TASK —
An identical transcription of the records is required.

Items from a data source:
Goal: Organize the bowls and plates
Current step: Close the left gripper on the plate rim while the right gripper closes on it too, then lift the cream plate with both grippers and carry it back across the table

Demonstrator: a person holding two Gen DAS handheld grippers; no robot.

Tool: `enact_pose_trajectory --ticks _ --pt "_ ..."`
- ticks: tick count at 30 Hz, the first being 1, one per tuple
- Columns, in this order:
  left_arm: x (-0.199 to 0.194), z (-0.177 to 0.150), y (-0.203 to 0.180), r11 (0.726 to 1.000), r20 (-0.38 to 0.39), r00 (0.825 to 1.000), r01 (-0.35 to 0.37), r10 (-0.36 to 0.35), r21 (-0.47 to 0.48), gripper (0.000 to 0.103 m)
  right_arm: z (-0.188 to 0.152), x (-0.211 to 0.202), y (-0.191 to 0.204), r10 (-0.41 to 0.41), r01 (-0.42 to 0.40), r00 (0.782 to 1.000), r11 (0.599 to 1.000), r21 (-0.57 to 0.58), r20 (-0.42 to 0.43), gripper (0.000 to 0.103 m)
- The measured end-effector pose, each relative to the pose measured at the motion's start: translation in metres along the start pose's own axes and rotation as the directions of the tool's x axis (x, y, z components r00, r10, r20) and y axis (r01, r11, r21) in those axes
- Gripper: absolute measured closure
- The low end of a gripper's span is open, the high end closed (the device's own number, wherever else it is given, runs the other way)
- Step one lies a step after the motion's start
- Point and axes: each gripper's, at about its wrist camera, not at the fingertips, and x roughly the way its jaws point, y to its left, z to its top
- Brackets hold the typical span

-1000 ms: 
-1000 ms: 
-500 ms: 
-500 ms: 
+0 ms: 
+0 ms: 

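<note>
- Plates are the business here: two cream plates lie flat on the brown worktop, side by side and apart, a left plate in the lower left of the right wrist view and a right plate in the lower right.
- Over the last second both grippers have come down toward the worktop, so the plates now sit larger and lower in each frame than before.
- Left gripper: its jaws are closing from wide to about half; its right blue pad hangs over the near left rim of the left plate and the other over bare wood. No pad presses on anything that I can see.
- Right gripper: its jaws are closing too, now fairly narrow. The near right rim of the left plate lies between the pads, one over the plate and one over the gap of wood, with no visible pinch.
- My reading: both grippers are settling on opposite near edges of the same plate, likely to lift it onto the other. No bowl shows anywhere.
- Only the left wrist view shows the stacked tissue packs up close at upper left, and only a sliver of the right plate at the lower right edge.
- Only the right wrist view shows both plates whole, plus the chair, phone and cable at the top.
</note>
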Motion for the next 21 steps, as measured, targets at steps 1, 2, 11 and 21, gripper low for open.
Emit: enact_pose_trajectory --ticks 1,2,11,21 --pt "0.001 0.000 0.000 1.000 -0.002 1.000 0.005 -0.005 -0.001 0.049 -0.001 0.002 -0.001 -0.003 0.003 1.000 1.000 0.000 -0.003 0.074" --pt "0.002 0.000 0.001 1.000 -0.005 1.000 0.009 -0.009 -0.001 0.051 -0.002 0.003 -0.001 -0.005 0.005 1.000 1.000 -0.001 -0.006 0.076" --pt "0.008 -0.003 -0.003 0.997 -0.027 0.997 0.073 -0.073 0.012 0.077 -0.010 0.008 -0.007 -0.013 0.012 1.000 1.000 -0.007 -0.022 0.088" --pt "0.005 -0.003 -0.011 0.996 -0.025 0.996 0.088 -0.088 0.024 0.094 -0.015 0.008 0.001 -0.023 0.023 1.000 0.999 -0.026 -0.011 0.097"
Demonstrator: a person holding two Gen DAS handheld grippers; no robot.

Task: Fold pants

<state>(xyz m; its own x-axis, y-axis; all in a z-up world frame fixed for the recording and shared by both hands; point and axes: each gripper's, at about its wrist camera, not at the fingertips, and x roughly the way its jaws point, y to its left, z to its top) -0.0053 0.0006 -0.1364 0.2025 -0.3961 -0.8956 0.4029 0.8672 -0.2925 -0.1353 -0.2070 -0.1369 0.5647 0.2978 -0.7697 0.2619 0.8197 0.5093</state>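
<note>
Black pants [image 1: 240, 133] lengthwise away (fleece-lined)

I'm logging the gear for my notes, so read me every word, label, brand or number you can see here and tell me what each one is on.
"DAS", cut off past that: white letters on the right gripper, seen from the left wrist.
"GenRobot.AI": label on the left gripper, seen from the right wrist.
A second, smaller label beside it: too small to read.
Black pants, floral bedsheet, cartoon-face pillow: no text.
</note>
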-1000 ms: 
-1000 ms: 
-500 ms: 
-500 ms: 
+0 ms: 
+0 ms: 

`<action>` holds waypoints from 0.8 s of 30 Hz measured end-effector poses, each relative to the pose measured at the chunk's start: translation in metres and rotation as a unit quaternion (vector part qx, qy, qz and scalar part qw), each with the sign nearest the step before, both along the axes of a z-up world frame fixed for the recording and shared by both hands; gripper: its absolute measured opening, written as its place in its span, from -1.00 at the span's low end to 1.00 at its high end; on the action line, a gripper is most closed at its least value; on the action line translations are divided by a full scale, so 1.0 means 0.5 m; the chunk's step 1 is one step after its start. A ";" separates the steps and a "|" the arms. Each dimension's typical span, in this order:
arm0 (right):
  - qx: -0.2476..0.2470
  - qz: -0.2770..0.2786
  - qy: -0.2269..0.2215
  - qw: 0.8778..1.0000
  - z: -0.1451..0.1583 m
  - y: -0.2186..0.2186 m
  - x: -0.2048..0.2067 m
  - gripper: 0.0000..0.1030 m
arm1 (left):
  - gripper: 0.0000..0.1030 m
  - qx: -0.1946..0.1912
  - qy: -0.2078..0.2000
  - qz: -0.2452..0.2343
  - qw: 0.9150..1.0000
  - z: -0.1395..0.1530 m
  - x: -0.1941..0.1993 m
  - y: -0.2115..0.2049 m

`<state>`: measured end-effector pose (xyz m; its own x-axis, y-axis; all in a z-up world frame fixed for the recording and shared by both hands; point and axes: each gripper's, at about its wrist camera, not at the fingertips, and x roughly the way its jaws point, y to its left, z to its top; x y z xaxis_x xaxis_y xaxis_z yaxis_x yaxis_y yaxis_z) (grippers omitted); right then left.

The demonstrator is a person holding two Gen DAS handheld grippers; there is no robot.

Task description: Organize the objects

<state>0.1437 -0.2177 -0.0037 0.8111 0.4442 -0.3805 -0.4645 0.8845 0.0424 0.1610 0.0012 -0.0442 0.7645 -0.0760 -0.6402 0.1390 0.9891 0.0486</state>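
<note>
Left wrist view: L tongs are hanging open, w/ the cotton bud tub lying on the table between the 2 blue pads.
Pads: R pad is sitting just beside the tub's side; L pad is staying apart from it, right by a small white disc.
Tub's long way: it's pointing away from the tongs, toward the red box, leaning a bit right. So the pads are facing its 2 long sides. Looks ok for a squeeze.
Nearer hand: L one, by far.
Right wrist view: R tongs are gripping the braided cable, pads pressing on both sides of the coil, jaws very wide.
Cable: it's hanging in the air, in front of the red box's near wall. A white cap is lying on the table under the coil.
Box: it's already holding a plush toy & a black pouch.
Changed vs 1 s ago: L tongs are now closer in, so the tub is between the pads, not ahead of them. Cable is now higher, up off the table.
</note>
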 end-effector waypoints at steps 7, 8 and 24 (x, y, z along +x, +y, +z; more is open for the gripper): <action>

SOLUTION TO THE PROBLEM —
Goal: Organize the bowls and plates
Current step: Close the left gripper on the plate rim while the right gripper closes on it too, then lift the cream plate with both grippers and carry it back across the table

Demonstrator: a person holding two Gen DAS handheld grippers; no robot.

Tool: `enact_pose_trajectory --ticks _ --pt "_ ..."`
- ticks: tick count at 30 Hz, the first being 1, one per tuple
- Columns, in this order:
  left_arm: x (-0.199 to 0.194), z (-0.177 to 0.150), y (-0.203 to 0.180), r11 (0.726 to 1.000), r20 (-0.38 to 0.39), r00 (0.825 to 1.000), r01 (-0.35 to 0.37), r10 (-0.36 to 0.35), r21 (-0.47 to 0.48), gripper (0.000 to 0.103 m)
  right_arm: z (-0.188 to 0.152), x (-0.211 to 0.202), y (-0.191 to 0.204), r10 (-0.41 to 0.41), r01 (-0.42 to 0.40), r00 (0.782 to 1.000), r11 (0.599 to 1.000), r21 (-0.57 to 0.58), r20 (-0.42 to 0.43), gripper (0.000 to 0.103 m)
- The measured end-effector pose, each relative to the pose measured at the motion's start: translation in metres along the start pose's own axes and rotation as the directions of the tool's x axis (x, y, z components r00, r10, r20) and y axis (r01, r11, r21) in those axes
- Gripper: absolute measured closure
- The low end of a gripper's span is open, the high end closed (the device's own number, wherever else it is given, runs the other way)
- Step one lies a step after the motion's start
- Point and axes: each gripper's, at about its wrist camera, not at the fingertips, and x roughly the way its jaws point, y to its left, z to its top
- Brackets hold the typical span

-1000 ms: 
-1000 ms: 
-500 ms: 
-500 ms: 
+0 ms: 
+0 ms: 

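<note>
- Plates are the business here: two cream plates lie flat on the brown worktop, side by side and apart, a left plate in the lower left of the right wrist view and a right plate in the lower right.
- Over the last second both grippers have come down toward the worktop, so the plates now sit larger and lower in each frame than before.
- Left gripper: its jaws are closing from wide to about half; its right blue pad hangs over the near left rim of the left plate and the other over bare wood. No pad presses on anything that I can see.
- Right gripper: its jaws are closing too, now fairly narrow. The near right rim of the left plate lies between the pads, one over the plate and one over the gap of wood, with no visible pinch.
- My reading: both grippers are settling on opposite near edges of the same plate, likely to lift it onto the other. No bowl shows anywhere.
- Only the left wrist view shows the stacked tissue packs up close at upper left, and only a sliver of the right plate at the lower right edge.
- Only the right wrist view shows both plates whole, plus the chair, phone and cable at the top.
</note>
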Motion for the next 21 steps, as measured, targets at steps 1, 2, 11 and 21, gripper low for open.
Emit: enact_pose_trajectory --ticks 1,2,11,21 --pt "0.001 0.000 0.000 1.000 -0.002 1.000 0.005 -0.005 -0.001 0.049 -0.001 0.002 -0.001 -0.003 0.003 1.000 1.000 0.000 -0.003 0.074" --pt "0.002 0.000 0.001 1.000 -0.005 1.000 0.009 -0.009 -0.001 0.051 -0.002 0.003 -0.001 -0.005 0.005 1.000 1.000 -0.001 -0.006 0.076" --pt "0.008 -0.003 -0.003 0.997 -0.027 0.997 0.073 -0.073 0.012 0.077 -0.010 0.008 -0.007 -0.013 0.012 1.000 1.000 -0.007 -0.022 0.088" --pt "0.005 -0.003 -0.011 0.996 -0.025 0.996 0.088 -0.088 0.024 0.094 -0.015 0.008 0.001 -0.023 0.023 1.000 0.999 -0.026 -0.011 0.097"
Demonstrator: a person holding two Gen DAS handheld grippers; no robot.

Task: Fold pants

<state>(xyz m; its own x-axis, y-axis; all in a z-up world frame fixed for the recording and shared by both hands; point and axes: each gripper's, at about its wrist camera, not at the fingertips, and x roughly the way its jaws point, y to its left, z to its top) -0.0053 0.0006 -0.1364 0.2025 -0.3961 -0.8956 0.4029 0.8672 -0.2925 -0.1353 -0.2070 -0.1369 0.5647 0.2978 -0.7697 0.2619 0.8197 0.5093</state>
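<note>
Black pants [image 1: 240, 133] lengthwise away (fleece-lined)

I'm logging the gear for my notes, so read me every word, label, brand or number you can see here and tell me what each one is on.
"DAS", cut off past that: white letters on the right gripper, seen from the left wrist.
"GenRobot.AI": label on the left gripper, seen from the right wrist.
A second, smaller label beside it: too small to read.
Black pants, floral bedsheet, cartoon-face pillow: no text.
</note>
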-1000 ms: 
-1000 ms: 
-500 ms: 
-500 ms: 
+0 ms: 
+0 ms: 

`<action>` holds waypoints from 0.8 s of 30 Hz measured end-effector poses, each relative to the pose measured at the chunk's start: translation in metres and rotation as a unit quaternion (vector part qx, qy, qz and scalar part qw), each with the sign nearest the step before, both along the axes of a z-up world frame fixed for the recording and shared by both hands; gripper: its absolute measured opening, written as its place in its span, from -1.00 at the span's low end to 1.00 at its high end; on the action line, a gripper is most closed at its least value; on the action line translations are divided by a full scale, so 1.0 means 0.5 m; the chunk's step 1 is one step after its start. A ";" separates the steps and a "|" the arms. Each dimension's typical span, in this order:
arm0 (right):
  - qx: -0.2476..0.2470
  - qz: -0.2770..0.2786
  - qy: -0.2269..0.2215
  - qw: 0.8778..1.0000
  - z: -0.1451..0.1583 m
  - y: -0.2186..0.2186 m
  - x: -0.2048..0.2067 m
  - gripper: 0.0000..0.1030 m
arm1 (left):
  - gripper: 0.0000..0.1030 m
  - qx: -0.1946..0.1912
  - qy: -0.2078..0.2000
  - qz: -0.2452..0.2343
  - qw: 0.9150..1.0000
  - z: -0.1395..0.1530 m
  - x: -0.1941..0.1993 m
  - y: -0.2115..0.2049 m

`<state>`: measured end-effector pose (xyz m; its own x-axis, y-axis; all in a z-up world frame fixed for the recording and shared by both hands; point and axes: each gripper's, at about its wrist camera, not at the fingertips, and x roughly the way its jaws point, y to its left, z to its top; x y z xaxis_x xaxis_y xaxis_z yaxis_x yaxis_y yaxis_z) (grippers omitted); right then left.

The demonstrator is a person holding two Gen DAS handheld grippers; there is no robot.

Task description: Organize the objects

<state>0.1437 -0.2177 -0.0037 0.8111 0.4442 -0.3805 -0.4645 0.8845 0.0424 0.1610 0.0012 -0.0442 0.7645 -0.0760 -0.6402 0.1390 0.9891 0.0486</state>
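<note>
Left wrist view: L tongs are hanging open, w/ the cotton bud tub lying on the table between the 2 blue pads.
Pads: R pad is sitting just beside the tub's side; L pad is staying apart from it, right by a small white disc.
Tub's long way: it's pointing away from the tongs, toward the red box, leaning a bit right. So the pads are facing its 2 long sides. Looks ok for a squeeze.
Nearer hand: L one, by far.
Right wrist view: R tongs are gripping the braided cable, pads pressing on both sides of the coil, jaws very wide.
Cable: it's hanging in the air, in front of the red box's near wall. A white cap is lying on the table under the coil.
Box: it's already holding a plush toy & a black pouch.
Changed vs 1 s ago: L tongs are now closer in, so the tub is between the pads, not ahead of them. Cable is now higher, up off the table.
</note>
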 end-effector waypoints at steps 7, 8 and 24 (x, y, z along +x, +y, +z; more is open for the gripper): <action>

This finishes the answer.